# Assignment
Look through the material below and show every line with the word "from".

# Supplied data

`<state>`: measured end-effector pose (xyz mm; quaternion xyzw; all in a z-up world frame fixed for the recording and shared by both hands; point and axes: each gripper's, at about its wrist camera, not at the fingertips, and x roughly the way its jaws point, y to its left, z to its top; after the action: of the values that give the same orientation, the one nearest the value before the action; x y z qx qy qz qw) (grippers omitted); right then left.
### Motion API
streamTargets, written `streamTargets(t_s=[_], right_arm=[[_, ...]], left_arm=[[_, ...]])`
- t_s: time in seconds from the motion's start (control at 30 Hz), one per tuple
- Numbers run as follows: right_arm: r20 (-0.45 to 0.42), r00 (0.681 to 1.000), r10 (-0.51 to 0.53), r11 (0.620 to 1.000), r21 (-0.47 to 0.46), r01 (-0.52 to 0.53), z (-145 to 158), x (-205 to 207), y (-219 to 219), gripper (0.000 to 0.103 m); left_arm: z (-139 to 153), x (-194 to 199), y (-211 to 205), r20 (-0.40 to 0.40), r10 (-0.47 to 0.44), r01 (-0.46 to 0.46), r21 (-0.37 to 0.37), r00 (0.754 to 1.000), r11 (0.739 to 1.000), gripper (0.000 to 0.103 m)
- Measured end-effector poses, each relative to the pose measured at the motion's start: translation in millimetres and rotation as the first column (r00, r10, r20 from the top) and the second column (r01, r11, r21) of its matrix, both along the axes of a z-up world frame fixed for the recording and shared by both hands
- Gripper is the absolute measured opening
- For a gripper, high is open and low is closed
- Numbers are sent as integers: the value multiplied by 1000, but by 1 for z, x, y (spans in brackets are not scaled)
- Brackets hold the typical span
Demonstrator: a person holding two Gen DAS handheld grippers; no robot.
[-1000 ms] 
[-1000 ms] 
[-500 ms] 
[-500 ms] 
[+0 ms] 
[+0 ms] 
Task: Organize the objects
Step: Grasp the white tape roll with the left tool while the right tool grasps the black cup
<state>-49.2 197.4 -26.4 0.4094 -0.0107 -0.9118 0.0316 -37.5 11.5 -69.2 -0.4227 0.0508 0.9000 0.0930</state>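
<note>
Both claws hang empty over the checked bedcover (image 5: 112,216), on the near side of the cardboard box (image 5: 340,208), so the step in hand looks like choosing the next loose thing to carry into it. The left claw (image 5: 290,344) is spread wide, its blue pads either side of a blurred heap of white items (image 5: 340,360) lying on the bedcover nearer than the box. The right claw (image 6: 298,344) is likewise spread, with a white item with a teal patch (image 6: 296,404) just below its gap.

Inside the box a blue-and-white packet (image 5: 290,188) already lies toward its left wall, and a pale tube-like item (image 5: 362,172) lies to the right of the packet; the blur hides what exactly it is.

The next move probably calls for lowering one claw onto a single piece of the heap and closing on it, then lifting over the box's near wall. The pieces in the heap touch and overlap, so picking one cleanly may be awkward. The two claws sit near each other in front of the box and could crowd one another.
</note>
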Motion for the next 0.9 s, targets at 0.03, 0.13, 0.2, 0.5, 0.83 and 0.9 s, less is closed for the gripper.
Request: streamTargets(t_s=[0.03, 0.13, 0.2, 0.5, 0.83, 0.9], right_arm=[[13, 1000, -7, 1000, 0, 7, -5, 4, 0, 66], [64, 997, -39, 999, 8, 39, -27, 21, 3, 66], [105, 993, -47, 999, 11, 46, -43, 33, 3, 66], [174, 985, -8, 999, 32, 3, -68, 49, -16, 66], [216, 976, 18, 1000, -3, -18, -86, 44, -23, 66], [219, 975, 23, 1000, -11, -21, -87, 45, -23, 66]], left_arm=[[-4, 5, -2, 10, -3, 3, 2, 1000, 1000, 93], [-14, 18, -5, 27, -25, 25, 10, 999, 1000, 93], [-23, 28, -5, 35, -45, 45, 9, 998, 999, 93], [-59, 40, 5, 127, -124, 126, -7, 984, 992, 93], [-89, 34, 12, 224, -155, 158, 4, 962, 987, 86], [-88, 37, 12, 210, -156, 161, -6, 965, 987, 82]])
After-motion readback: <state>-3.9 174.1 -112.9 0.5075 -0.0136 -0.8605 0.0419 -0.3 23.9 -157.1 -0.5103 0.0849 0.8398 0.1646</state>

# Solution to this task
- t_s: time in seconds from the motion's start (control at 30 Hz), one per tuple
- Measured end-effector poses, each relative to the pose measured at the motion's start: translation in millimetres and rotation as the first column (r00, r10, r20 from the top) and the second column (r01, r11, r21) of its matrix, both along the axes of a z-up world frame fixed for the recording and shared by both hands

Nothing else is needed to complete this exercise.